:: WORK ORDER ::
Do any lines in the data below contain "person"? If so, copy every one of them.

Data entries
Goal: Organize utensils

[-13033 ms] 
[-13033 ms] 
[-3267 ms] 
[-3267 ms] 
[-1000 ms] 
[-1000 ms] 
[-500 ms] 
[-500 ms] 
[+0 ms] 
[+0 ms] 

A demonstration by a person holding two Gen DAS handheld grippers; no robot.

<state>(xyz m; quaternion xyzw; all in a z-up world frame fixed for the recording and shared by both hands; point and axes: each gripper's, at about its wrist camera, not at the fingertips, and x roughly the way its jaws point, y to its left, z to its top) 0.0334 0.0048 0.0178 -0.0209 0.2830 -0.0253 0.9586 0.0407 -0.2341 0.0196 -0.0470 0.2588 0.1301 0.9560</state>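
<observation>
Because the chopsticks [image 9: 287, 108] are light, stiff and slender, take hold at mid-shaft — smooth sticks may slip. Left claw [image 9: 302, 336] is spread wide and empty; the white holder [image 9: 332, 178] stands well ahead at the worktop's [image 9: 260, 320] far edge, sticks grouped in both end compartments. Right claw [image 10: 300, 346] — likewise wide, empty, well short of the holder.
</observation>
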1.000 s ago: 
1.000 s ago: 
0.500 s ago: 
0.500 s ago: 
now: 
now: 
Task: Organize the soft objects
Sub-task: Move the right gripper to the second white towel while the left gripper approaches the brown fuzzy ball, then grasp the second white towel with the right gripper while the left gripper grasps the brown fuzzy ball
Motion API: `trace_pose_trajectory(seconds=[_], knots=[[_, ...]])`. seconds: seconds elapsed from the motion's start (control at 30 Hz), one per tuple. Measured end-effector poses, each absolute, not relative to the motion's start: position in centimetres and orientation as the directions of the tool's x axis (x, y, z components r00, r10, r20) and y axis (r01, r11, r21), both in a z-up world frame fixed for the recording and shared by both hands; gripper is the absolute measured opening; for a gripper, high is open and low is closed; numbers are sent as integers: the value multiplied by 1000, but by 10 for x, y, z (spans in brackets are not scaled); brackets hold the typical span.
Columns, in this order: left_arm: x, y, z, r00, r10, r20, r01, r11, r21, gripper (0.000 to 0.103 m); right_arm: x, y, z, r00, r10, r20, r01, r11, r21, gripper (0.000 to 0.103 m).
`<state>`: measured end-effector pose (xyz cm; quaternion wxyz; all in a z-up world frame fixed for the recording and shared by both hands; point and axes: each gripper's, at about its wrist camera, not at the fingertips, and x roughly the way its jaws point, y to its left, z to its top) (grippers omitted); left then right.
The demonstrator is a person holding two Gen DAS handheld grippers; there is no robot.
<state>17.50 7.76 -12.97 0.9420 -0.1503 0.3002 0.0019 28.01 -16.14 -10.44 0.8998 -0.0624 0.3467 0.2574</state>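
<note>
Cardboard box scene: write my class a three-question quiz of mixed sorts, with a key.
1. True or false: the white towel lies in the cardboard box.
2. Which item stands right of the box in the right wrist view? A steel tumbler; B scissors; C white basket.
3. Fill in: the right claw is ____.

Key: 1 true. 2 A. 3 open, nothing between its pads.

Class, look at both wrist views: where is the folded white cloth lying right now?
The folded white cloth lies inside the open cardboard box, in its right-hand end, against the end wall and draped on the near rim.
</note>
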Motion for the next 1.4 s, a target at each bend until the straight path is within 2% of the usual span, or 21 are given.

:: PROBLEM SOLUTION ::
A demonstration by a person holding two Gen DAS handheld grippers; no robot.
The demonstrator is a person holding two Gen DAS handheld grippers; there is no robot.

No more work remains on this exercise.